2. My other criticism is that the film makes virtually no mention of the destructiveness of the poultry industry on natural environments such as the ecosystem of the Chesapeake Bay in the mid-Atlantic region of the United States, where billions of chickens are confined in thousands of filthy football-field-long buildings, and huge Tyson and Perdue chicken slaughter complexes pollute the land and water. A few years ago, the PBS show "Frontline" aired a revealing report on the ruination of the Chesapeake Bay by the chicken industry. I wish this testimony were included in the film.
Excellent as "Cowspiracy" truly is, it tends to suggest that if one is concerned about the effects of animal consumption on the environment, eliminating beef from one's diet is a more significant step than eliminating poultry. This message is undesirable from every standpoint.

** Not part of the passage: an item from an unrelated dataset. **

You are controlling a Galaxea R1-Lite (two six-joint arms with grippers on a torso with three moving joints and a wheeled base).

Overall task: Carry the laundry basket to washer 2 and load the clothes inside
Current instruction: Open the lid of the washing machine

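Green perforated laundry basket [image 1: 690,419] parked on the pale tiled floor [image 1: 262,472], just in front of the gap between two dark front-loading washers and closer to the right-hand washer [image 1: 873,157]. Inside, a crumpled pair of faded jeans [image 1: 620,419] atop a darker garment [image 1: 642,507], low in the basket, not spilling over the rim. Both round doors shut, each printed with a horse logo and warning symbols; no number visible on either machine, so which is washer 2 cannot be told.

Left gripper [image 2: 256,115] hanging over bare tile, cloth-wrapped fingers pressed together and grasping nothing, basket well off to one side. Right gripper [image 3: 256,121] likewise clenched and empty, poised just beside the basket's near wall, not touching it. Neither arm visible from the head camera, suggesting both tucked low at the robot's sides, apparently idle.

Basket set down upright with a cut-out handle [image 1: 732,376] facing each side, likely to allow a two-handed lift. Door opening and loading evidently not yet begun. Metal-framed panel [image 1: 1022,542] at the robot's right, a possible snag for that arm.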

A lovely scene in "Cowspiracy" is where, after the sickening duck-killing episode, the filmmaker is shown driving his pickup with a rescued brown hen sitting companionably next to him in the passenger seat. The film weaves beautifully together the message of animal rights, and animals themselves, with the environmental message. Some environmentalists going back to the 1970s have taken an attitude of blaming the agribusiness-owned chickens and cows for despoiling the environment, as if these poor souls were not the core victims of the industries they are trapped in and tortured by. "Cowspiracy" makes clear that there is one culprit and one solution, and it is us – our attitude and behavior as a species must change. "Cowspiracy" enjoins the ethical and practical imperative of being vegan.